(TASK OBJECTIVE) Return all of the data exactly, with nothing left out but the pictures.

(MATERIAL PROVIDED)
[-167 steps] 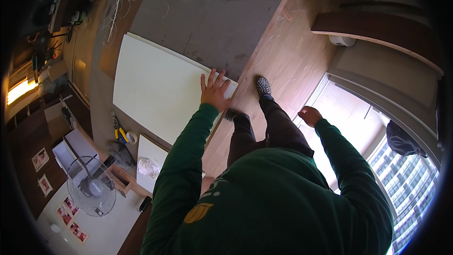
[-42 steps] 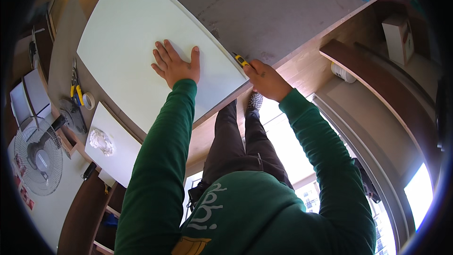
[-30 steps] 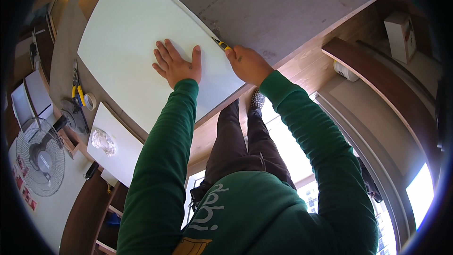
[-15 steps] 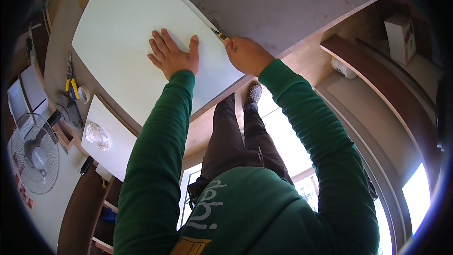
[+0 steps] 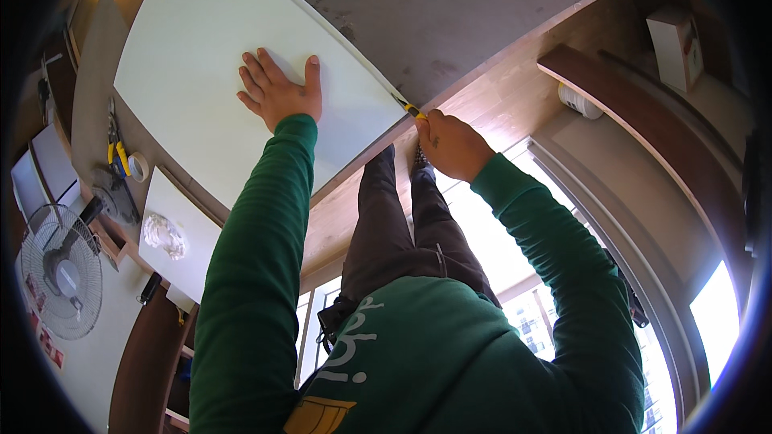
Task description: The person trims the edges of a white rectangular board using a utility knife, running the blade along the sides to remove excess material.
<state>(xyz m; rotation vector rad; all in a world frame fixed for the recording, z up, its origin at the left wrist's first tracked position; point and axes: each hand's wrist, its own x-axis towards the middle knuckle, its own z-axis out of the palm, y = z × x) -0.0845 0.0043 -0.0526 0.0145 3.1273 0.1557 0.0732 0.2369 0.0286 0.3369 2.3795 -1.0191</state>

(ANSWER TO THE EXERCISE)
[-167 steps] 
[-42 steps] 
[-30 steps] 
[-15 steps] 
[+0 steps] 
Task description: The person trims the edges of a white rectangular board using a utility knife, running the blade along the sides to remove excess material.
<state>(xyz m; rotation vector rad; all in a world frame fixed for the recording, z up, its origin at the left wrist's first tracked position; point and axes: each hand's wrist, its own x-axis towards the middle knuckle, its own z-axis out of the palm, y = z × x) -0.0845 0.0043 -0.0526 0.0145 3.1273 0.1557 0.0732 0.2369 0.0286 0.3369 2.3795 -1.0191</state>

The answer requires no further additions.